• What the task requires: The answer should be an exact repeat of the stretch of material below from the line containing "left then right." through the line containing "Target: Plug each".

• Input data:
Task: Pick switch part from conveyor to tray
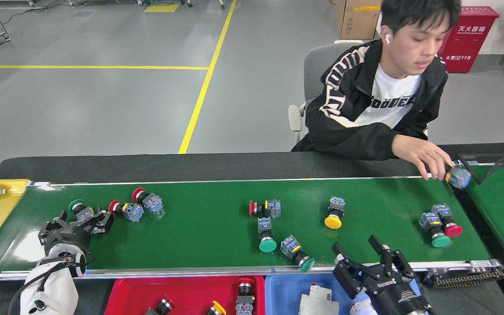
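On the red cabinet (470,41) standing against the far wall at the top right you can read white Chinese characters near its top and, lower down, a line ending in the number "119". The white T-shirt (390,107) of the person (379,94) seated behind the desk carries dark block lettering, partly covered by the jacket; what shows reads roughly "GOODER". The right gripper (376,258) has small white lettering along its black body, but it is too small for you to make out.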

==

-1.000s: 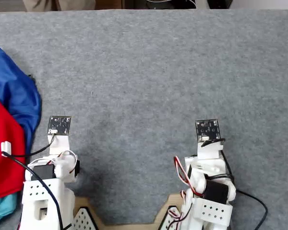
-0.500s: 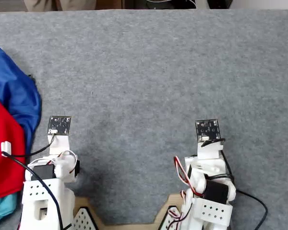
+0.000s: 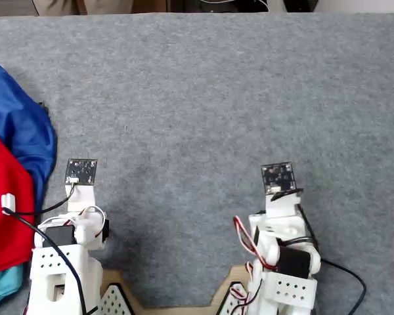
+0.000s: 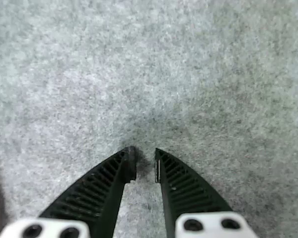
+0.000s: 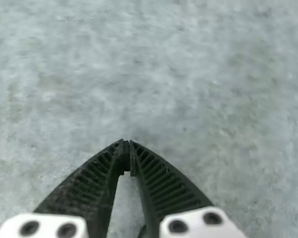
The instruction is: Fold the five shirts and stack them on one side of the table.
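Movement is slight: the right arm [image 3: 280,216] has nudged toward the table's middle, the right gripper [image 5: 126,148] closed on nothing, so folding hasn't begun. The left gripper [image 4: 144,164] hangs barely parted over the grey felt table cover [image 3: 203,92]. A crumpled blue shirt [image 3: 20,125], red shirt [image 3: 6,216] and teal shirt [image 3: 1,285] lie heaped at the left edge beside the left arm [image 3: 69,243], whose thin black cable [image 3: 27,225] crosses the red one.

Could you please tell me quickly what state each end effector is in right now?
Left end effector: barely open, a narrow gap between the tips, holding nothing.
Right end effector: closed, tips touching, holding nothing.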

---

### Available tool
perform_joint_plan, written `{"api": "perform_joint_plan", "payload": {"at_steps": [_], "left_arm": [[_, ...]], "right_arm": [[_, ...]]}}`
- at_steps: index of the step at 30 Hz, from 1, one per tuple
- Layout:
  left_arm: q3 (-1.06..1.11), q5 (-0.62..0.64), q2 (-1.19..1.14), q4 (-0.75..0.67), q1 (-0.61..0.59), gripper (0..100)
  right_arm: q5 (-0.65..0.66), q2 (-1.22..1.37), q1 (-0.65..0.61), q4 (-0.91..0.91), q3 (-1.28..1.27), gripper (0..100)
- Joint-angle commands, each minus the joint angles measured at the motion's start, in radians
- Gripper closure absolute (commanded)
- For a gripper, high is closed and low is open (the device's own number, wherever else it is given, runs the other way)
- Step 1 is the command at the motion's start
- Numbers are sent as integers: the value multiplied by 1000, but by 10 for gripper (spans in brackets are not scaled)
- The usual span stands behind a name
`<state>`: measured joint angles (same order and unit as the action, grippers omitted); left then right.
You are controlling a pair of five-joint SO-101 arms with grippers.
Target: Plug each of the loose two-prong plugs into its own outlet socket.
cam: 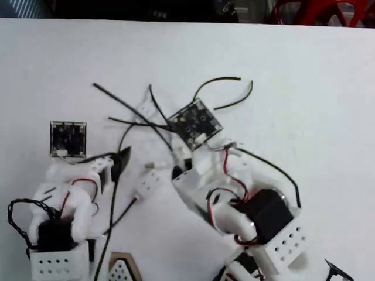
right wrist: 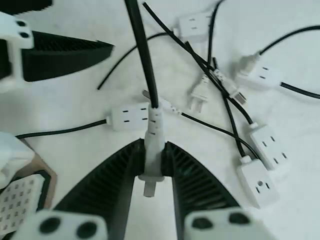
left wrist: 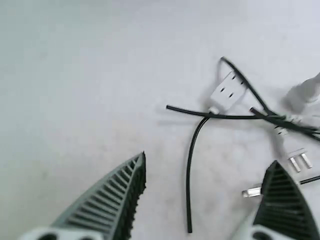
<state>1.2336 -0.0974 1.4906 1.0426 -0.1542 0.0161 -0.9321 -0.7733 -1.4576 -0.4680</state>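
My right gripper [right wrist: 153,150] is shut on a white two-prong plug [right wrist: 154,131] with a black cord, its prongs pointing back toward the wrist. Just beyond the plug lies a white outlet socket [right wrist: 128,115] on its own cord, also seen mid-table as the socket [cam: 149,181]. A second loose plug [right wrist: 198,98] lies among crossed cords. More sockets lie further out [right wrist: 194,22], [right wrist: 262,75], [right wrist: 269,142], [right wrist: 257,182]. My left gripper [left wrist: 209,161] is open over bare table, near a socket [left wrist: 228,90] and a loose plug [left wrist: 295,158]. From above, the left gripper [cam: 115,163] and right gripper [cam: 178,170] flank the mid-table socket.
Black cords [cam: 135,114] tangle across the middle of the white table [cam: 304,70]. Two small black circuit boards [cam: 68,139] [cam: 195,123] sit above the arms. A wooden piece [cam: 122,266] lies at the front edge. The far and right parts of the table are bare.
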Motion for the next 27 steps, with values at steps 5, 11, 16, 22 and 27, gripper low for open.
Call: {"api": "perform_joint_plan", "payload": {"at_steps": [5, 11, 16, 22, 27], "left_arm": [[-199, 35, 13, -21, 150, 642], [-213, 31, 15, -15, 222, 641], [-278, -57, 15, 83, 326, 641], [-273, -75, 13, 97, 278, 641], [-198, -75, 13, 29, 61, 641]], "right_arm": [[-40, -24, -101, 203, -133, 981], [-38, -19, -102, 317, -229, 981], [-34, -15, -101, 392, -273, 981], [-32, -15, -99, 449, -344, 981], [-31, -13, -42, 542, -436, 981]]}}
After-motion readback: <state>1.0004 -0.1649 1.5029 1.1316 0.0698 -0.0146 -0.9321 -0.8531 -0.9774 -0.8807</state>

• Solution to this problem:
`<state>`: measured joint angles (same order and unit as the action, grippers omitted); left then right.
You are controlling a pair of five-joint SO-101 arms with grippers.
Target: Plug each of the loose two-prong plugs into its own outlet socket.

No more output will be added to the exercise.